▶ EXERCISE PROMPT: Return precisely the opening lines of the listing below, ending with the line that contains "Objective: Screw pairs".

--------

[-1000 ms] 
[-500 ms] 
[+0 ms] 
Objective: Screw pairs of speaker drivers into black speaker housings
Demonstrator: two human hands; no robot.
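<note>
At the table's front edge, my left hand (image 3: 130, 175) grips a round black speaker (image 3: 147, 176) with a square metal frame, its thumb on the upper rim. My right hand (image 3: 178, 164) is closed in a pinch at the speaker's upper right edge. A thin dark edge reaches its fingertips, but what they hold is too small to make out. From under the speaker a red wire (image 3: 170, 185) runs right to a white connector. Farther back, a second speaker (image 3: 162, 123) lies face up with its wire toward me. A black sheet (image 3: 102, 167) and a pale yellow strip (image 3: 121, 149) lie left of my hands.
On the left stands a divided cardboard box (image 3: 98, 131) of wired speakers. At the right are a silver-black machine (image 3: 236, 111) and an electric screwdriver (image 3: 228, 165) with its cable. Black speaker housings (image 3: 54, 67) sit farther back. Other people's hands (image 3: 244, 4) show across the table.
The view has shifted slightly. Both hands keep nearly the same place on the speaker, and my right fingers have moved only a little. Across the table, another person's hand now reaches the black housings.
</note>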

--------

▶ EXPECTED OUTPUT:
[-1000 ms] 
[-500 ms] 
[+0 ms] 
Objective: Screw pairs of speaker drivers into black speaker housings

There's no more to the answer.